Keyword search on "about": report each line of the records that contains it.

(Source records Opens)

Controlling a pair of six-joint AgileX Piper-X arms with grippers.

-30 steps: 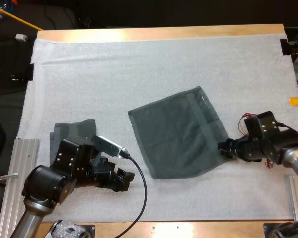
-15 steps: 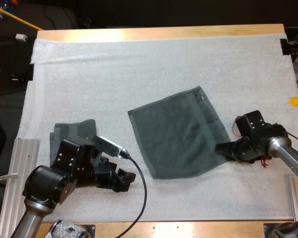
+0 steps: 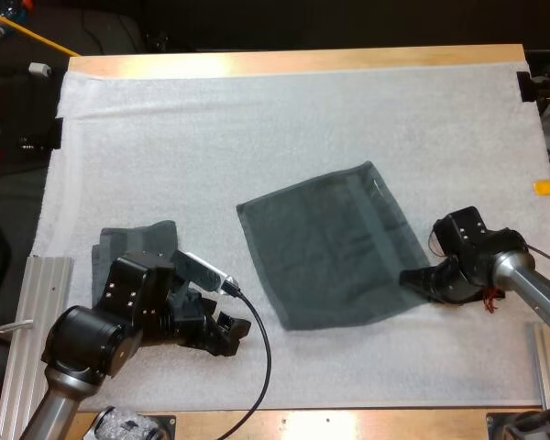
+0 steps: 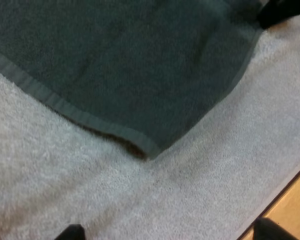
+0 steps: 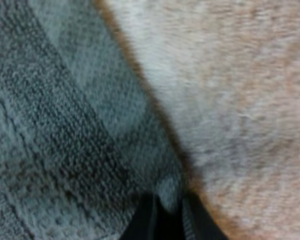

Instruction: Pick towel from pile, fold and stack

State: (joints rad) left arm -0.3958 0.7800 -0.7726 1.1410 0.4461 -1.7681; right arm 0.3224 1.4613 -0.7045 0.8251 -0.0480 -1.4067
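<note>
Wooden counter [image 3: 302, 60] with a white mat [image 3: 257, 137] over most of it. The spread towel [image 3: 325, 247], dark grey-green, lies flat mid-mat and turned at an angle to the mat's edges. A second towel [image 3: 137, 240] sits bunched at the left of the mat, partly hidden behind our left arm. Our left gripper [image 3: 234, 335] is low over bare mat, between the second towel and the spread towel's near-left corner. In the left wrist view its fingertips [image 4: 72, 232] stand well apart with nothing between them, so it is wide open and empty; that view looks at the hemmed corner of the spread towel, with the counter edge beyond the mat. Our right gripper [image 3: 410, 277] is at the spread towel's near-right corner. In the right wrist view its fingers [image 5: 140, 222] are nearly together with the hem's edge tucked between them, so it is pinched on that corner, right where the towel meets the mat.
</note>
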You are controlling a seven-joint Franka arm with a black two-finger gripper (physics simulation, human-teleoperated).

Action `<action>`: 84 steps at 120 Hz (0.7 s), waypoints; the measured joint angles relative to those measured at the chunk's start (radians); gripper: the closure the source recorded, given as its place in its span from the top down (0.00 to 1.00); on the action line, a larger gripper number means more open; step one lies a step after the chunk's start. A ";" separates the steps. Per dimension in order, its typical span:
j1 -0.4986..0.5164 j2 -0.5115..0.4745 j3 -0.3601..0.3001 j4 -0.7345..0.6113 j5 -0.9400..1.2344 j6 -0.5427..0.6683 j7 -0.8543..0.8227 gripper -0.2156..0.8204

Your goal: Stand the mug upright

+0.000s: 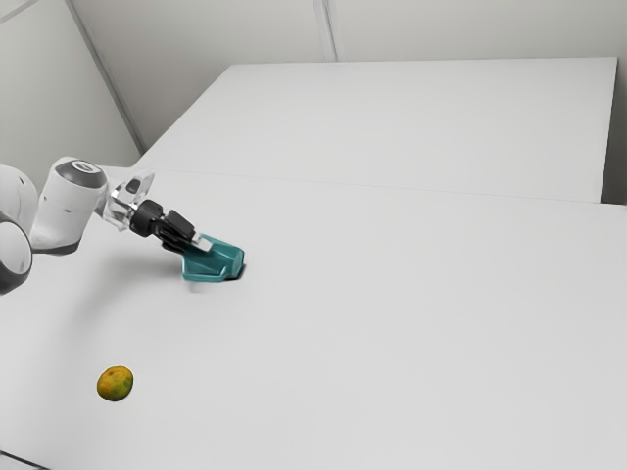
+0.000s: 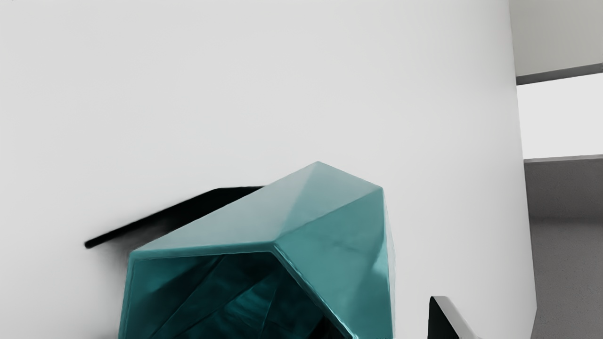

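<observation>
Across the exterior view's tabletop (image 1: 392, 323), one toppled, shadowy-insided mug (image 1: 221, 259) at nine o'clock, open, empty hand (image 1: 195, 244) at its mouth, one fruit (image 1: 115, 384) at eight.

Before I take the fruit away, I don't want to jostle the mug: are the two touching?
Apart: the exterior view shows bare tabletop between the fruit and the teal mug.

the exterior view looks down from afar, wrist closely, sharing the mug (image 2: 344, 245).
</observation>
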 joint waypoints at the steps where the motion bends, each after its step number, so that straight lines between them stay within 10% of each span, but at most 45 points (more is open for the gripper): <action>1: 0.000 0.000 0.000 0.000 0.000 0.000 0.000 0.26; 84: -0.007 -0.037 -0.001 0.000 0.016 0.014 0.002 0.04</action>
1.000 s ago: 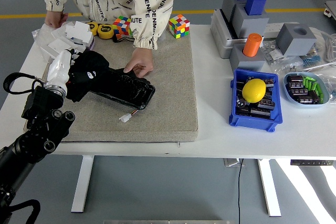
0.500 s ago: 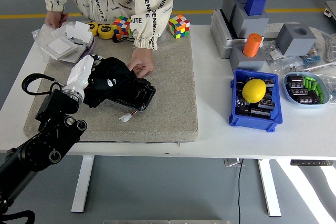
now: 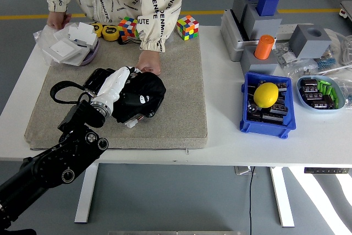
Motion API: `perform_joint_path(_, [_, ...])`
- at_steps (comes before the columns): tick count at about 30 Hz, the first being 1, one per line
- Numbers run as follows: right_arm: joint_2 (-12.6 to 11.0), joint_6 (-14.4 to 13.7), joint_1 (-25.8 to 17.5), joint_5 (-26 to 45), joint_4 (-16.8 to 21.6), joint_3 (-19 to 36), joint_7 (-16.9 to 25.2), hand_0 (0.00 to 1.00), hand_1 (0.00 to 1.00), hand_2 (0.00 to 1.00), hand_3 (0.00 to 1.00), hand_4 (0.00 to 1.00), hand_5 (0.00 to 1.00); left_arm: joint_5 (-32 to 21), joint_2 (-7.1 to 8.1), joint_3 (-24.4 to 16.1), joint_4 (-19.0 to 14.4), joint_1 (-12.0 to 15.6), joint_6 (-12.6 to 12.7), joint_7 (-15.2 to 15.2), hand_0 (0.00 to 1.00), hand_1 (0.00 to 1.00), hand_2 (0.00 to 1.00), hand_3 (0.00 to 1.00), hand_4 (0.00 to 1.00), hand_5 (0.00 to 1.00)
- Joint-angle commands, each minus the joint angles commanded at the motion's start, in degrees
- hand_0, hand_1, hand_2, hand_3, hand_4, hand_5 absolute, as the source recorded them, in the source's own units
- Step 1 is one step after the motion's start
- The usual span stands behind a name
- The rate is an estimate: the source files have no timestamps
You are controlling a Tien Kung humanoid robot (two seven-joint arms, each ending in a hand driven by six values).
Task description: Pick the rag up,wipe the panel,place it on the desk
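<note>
Wiping is where I judge things stand: the pick-up is done and my left hand (image 3: 118,83) has the rag (image 3: 144,93) pressed down on the panel (image 3: 97,80), my white fingers (image 3: 125,74) lying close together along the cloth's left side. I cannot see the fingertips well enough to say whether they pinch the rag or only push it flat.

At the far left corner a person's hand (image 3: 56,20) rests by a clear bag of white parts (image 3: 69,45). Further right, the panel lies on the grey mat (image 3: 181,97), near its middle. Only its left end shows; the bunched black rag covers the right end, and a small white plug (image 3: 131,124) on a wire pokes out at the near side. The person's other hand (image 3: 148,61) touches the far edge of the rag and panel, probably steadying them.

Right of the mat, well apart, sits a blue bin (image 3: 250,122) with a yellow ball (image 3: 265,94). None of that concerns me.

What is left, as I read it: finish the strokes, then lift the rag clear and set it on the desk (image 3: 220,136). My right hand is out of view.
</note>
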Motion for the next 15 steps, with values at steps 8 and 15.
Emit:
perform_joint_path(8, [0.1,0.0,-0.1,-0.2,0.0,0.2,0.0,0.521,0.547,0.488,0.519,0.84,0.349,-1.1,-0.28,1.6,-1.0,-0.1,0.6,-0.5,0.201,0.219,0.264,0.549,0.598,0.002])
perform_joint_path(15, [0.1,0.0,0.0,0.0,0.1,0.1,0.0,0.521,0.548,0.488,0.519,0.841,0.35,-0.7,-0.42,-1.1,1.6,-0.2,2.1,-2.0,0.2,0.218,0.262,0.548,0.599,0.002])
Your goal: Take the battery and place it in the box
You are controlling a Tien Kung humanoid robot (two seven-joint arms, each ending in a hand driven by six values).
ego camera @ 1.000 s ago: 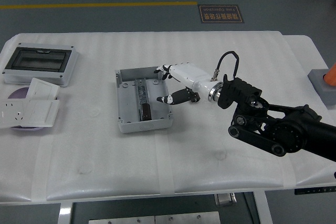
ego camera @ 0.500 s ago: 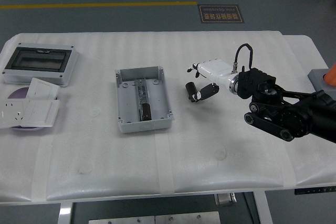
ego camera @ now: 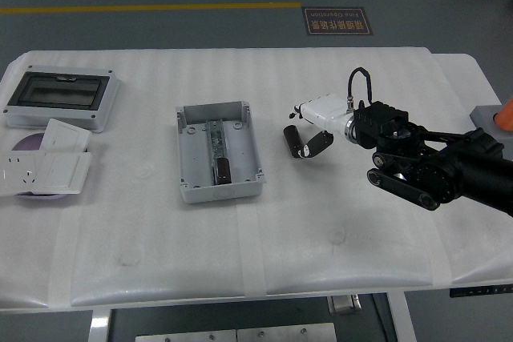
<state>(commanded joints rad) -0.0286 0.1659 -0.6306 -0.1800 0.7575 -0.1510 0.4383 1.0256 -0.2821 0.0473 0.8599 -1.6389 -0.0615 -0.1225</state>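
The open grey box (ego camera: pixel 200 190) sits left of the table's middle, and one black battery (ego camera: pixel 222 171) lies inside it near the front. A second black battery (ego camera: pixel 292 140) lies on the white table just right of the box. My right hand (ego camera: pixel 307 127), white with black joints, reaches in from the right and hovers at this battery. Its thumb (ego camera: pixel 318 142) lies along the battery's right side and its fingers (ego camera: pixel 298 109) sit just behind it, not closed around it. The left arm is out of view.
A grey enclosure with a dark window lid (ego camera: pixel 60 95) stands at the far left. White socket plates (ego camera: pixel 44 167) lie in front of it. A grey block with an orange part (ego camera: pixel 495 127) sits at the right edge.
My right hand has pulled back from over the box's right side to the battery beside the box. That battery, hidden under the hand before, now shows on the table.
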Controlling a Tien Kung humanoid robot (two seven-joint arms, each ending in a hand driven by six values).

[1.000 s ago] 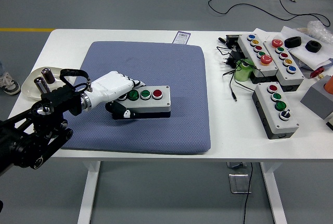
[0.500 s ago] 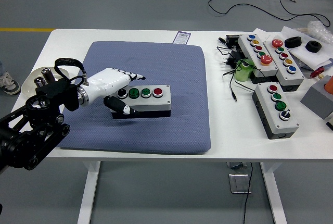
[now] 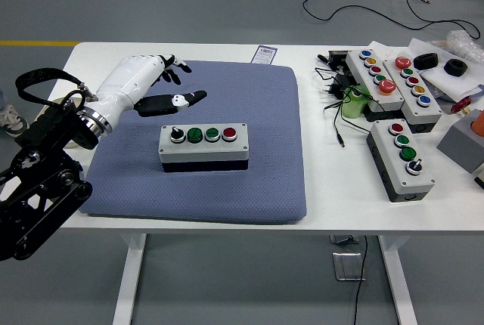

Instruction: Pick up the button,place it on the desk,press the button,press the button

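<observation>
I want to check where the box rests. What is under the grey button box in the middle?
The button box lies on the blue mat, which lies on the white table. The surface directly beneath both is covered.

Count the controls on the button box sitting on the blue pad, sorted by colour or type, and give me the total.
On the button box on the blue pad:
Black selector knob: 1
Green buttons: 2
Red button: 1
Total: 4 controls

Three spare button boxes (image 3: 398, 158) at right, among black cables (image 3: 333, 87), a green bottle (image 3: 352, 103), two black rings (image 3: 426, 60).
</observation>
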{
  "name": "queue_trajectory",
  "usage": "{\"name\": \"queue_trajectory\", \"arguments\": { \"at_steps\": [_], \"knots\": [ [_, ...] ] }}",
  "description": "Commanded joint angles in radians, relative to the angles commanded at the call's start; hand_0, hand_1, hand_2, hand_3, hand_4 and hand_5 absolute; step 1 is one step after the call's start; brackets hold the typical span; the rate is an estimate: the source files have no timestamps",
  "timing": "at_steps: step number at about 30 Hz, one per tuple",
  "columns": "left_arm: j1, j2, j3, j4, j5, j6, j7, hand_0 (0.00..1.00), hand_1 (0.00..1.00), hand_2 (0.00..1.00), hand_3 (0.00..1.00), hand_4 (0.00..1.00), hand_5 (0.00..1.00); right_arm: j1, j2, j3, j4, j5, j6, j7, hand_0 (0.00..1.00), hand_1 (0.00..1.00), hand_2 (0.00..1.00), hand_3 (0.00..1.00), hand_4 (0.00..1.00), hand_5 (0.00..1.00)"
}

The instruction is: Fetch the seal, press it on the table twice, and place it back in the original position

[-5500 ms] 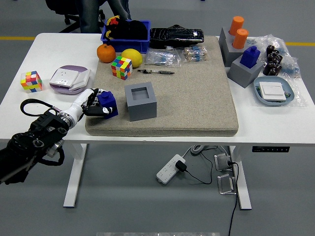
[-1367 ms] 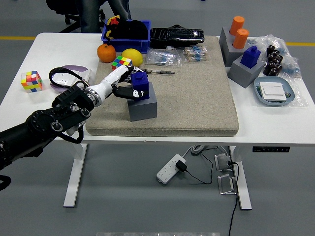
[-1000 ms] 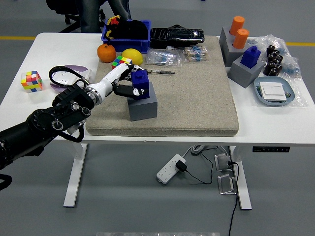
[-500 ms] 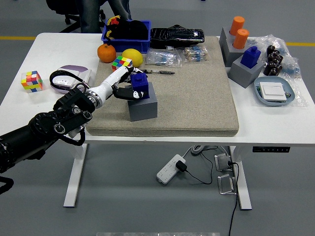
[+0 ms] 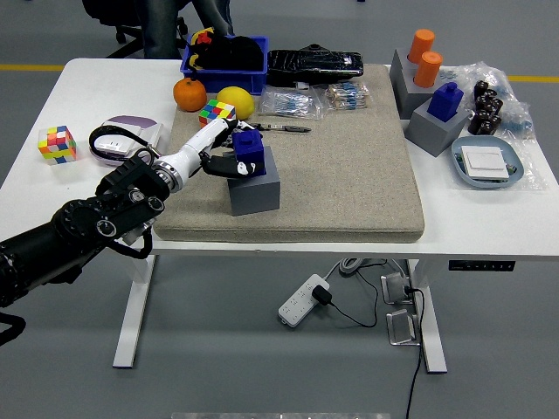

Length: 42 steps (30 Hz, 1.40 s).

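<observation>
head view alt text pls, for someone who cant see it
The left robot hand grips a dark blue block-shaped seal sitting in the top of a grey cube holder on a beige felt mat. The white table also holds two colourful puzzle cubes, an orange, a lemon and a second blue seal in a grey holder.

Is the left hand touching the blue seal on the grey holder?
Touching: the head view shows the left hand with fingers wrapped around the blue seal seated in the grey holder.

The left arm (image 5: 79,229) is black and bulky, with round joints and a looped black cable. Its hand (image 5: 212,147) is white with black fingertips.
</observation>
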Motion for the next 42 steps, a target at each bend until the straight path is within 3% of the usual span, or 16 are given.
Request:
{"name": "queue_trajectory", "arguments": {
  "at_steps": [1, 2, 7, 8, 42],
  "knots": [
    [0.0, 0.0, -0.002, 0.001, 0.003, -0.002, 0.002, 0.669, 0.616, 0.579, 0.604, 0.787, 0.002, 0.0, 0.0, -0.001, 0.0, 0.0, 0.0, 0.0, 0.834, 0.731, 0.698, 0.712, 0.746, 0.514],
    [0.0, 0.0, -0.003, 0.001, 0.004, -0.002, 0.004, 0.702, 0.696, 0.636, 0.628, 0.846, 0.002, 0.0, 0.0, -0.001, 0.0, 0.001, 0.0, 0.0, 0.834, 0.731, 0.698, 0.712, 0.746, 0.513],
    [0.004, -0.003, -0.01, 0.002, 0.013, 0.002, 0.007, 0.702, 0.696, 0.636, 0.628, 0.846, 0.002, -0.002, 0.0, 0.0, 0.0, 0.0, 0.0, -0.001, 0.834, 0.731, 0.698, 0.712, 0.746, 0.513],
    [0.004, -0.003, -0.011, 0.002, 0.014, 0.002, 0.007, 0.719, 0.711, 0.663, 0.651, 0.883, 0.002, -0.002, 0.0, 0.0, 0.0, 0.0, 0.0, -0.001, 0.835, 0.731, 0.698, 0.712, 0.746, 0.512],
    [0.001, 0.005, -0.02, -0.002, 0.011, 0.001, 0.005, 0.733, 0.713, 0.661, 0.681, 0.906, 0.002, -0.003, 0.003, 0.0, 0.0, 0.001, 0.0, 0.0, 0.834, 0.73, 0.698, 0.712, 0.746, 0.512]
  ]
}}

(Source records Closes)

▸ **Output of the exercise**:
- at_steps (comes before the columns): tick count at about 30 Hz, the first being 1, one per line
  "timing": "at_steps: step number at about 30 Hz, one per tuple",

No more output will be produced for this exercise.